Widely respected manager Tillman Franks and engineer Bob Sullivan could have told Ms. Laird why Bulleit left. Tillman swore that Bulleit would sit in his apartment in Shreveport and book by phone, then send in expense accounts from all over east Texas where he claimed he had been out working to arrange shows and promote the artists. KWKH owner Henry Clay found out about it and fired him. Mr. Clay was so soured on the experience he had with Mr. Bulleit's false claims, that he stated publicly that he would never again hire a PR flack to run the artists services bureau, and he never did. He let the show sit there and die on the vine. Pappy Covington and Tillman Franks tried to run one but they didn't have a budget to work with. Pappy would go down and book acts on a pay phone. He didn't even have an office.

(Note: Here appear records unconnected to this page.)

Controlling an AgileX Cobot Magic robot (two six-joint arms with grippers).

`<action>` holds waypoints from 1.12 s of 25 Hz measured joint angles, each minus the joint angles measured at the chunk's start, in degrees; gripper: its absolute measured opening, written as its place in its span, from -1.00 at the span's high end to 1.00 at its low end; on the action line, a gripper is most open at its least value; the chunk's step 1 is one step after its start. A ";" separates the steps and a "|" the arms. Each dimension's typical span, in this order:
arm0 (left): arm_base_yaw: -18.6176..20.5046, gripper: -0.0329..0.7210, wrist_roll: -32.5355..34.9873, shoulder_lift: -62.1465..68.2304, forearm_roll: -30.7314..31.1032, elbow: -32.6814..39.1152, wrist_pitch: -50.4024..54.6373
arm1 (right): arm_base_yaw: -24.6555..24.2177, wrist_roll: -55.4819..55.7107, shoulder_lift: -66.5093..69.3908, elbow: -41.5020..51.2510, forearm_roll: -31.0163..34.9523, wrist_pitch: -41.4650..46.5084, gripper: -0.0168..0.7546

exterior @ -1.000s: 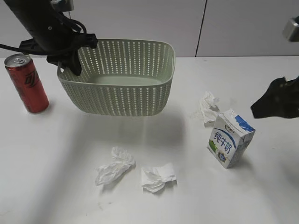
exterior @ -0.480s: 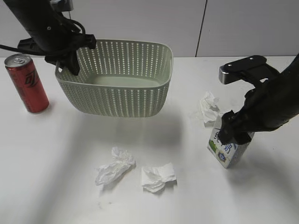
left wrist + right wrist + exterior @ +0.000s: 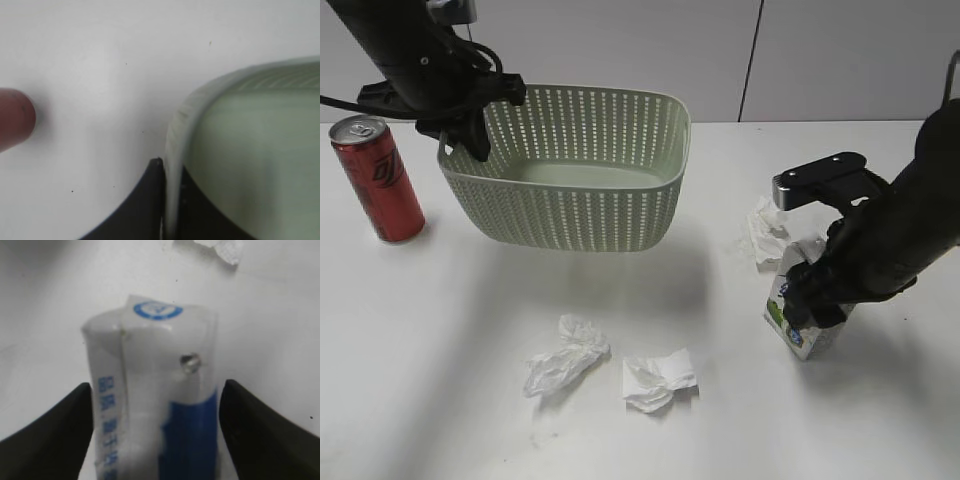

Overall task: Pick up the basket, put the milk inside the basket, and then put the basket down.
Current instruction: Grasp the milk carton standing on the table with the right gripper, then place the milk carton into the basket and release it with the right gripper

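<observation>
The pale green basket (image 3: 575,170) hangs tilted above the table at the back left. My left gripper (image 3: 470,130) is shut on its left rim, which shows pinched between the jaws in the left wrist view (image 3: 172,200). The milk (image 3: 798,318), a white carton with a blue top, stands on the table at the right. My right gripper (image 3: 812,290) is down over its top. In the right wrist view the milk (image 3: 155,390) sits between the open jaws (image 3: 156,410), with small gaps on both sides.
A red soda can (image 3: 378,178) stands at the far left, beside the basket; its edge shows in the left wrist view (image 3: 15,117). Crumpled tissues lie in the front middle (image 3: 565,355), (image 3: 658,380) and behind the milk (image 3: 765,228).
My right arm came in from the right edge and dropped over the milk, jaws either side of it. The basket shifted slightly left and holds still.
</observation>
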 joint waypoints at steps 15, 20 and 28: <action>0.00 0.91 0.00 0.00 0.00 0.00 -0.04 | 0.00 -0.95 1.82 0.00 -0.07 0.03 0.10; 0.00 0.91 0.00 0.00 0.00 0.00 -0.04 | 0.00 -1.00 -1.59 -0.24 -0.07 1.36 0.12; 0.00 0.91 0.00 0.00 0.00 0.00 -0.04 | 0.00 -1.13 -5.58 -12.79 0.82 17.31 0.12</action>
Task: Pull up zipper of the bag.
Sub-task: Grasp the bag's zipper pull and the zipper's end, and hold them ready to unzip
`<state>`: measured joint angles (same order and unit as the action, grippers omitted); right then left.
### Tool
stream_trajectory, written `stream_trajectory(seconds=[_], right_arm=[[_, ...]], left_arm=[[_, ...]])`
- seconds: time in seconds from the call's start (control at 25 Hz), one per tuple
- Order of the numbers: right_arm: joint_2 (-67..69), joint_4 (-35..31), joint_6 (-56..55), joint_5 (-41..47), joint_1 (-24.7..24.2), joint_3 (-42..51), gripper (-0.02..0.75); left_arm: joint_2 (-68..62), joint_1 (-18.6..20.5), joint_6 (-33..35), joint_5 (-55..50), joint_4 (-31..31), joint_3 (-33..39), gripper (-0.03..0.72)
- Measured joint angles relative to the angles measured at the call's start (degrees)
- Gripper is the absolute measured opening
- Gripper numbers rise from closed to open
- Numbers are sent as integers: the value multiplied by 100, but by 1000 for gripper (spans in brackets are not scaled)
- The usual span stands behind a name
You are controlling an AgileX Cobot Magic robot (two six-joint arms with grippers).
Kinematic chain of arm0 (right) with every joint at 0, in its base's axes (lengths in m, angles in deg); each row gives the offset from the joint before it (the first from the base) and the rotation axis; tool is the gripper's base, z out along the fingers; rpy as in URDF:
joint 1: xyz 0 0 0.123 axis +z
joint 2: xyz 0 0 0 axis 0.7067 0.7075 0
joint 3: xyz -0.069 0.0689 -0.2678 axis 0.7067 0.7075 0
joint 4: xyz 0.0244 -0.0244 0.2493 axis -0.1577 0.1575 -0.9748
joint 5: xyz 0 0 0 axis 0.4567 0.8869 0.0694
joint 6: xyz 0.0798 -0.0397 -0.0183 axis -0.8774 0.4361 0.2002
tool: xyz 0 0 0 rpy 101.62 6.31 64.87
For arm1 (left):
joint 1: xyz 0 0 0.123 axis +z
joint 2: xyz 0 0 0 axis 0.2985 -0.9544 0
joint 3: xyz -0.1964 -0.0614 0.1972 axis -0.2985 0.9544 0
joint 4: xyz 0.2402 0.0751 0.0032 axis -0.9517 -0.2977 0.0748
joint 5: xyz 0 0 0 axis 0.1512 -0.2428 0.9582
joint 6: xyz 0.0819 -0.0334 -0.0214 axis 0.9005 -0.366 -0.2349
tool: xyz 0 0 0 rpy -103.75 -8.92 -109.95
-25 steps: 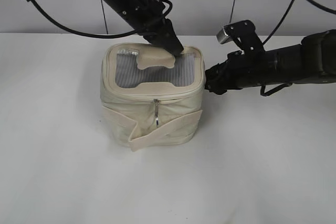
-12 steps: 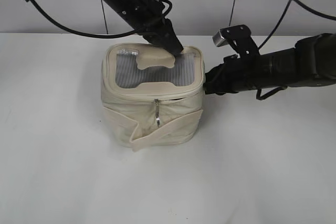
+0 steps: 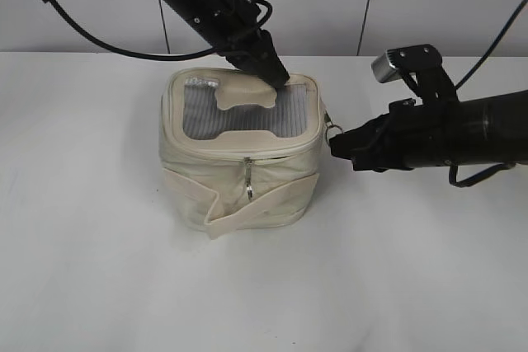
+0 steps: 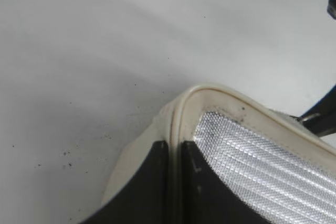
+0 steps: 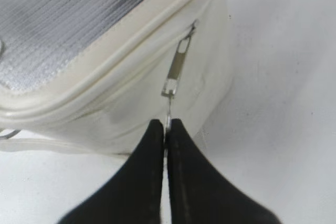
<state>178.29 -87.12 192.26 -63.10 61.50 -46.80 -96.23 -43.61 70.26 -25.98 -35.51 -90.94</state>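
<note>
The left gripper [image 3: 276,74], closed on the bag's [image 3: 239,179] rim, steadies it; the right gripper [image 5: 166,129], beside the bag, pinches the zipper [image 5: 177,69] ring to pull.

The black left gripper [image 3: 271,70] slants down from the far left, its two fingers [image 4: 142,182] pinched together with only a thin slit between them. The black right gripper [image 3: 337,143] reaches in level from the right, its tapered fingers [image 5: 147,177] pressed tip to tip.
</note>
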Motion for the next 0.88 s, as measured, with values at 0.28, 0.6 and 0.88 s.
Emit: stream_trajectory(seconds=[0.28, 0.6, 0.88], right_arm=[[-549, -147, -104, 277, -2, 864, 10], [-618, -187, -378, 522, 1114, 900, 10], [-339, -140, -817, -422, 2337, -198, 17]], left_arm=[[0, -16, -331, 40, 0, 0, 41], [0, -23, -802, 112, -36, 0, 41], [0, -23, -1123, 145, -89, 0, 41]])
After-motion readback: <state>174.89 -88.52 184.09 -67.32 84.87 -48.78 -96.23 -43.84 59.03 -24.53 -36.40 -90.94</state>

Given Mr. Bulleit's falsification of documents, I believe he has impeached himself as a credible source. Furthermore, I would ask: what is the DIRECT evidence that Bulleit booked Jim on the "Hayride" in 1951 or that Jim was even on the show then? (The webmaster of the Holland site has a long history of making unsupportable statements, such as when he describes a rare photo he claims exists, but fails to post the actual photo for fear it might help that "struggling" author).
Bob Sullivan summarizes it emphatically: "I was there in '51. And I was at the 'Hayride' every Saturday night for ten years. The first time I saw Jim Reeves was when they hired him as an announcer (in late '52)."
As I've said previously, I am willing to accept the fact that Reeves appeared on the "Hayride" earlier than is generally believed, but there has to be credible PROOF. Not the claims of a notorious con man, Mr. Bulleit, or an author who publishes two books which contain contradictory information. OR, I might add, the unsupportable assertions of a Holland webmaster who puts faith in a musician, the late Burton Harris, whose account of how Jim came to be signed to a deal with Fabor Robison differs from everybody else's account. (Burton likewise supposedly claimed Jim was on the "Hayride" in '51). What is the Dutch word for "gullible"?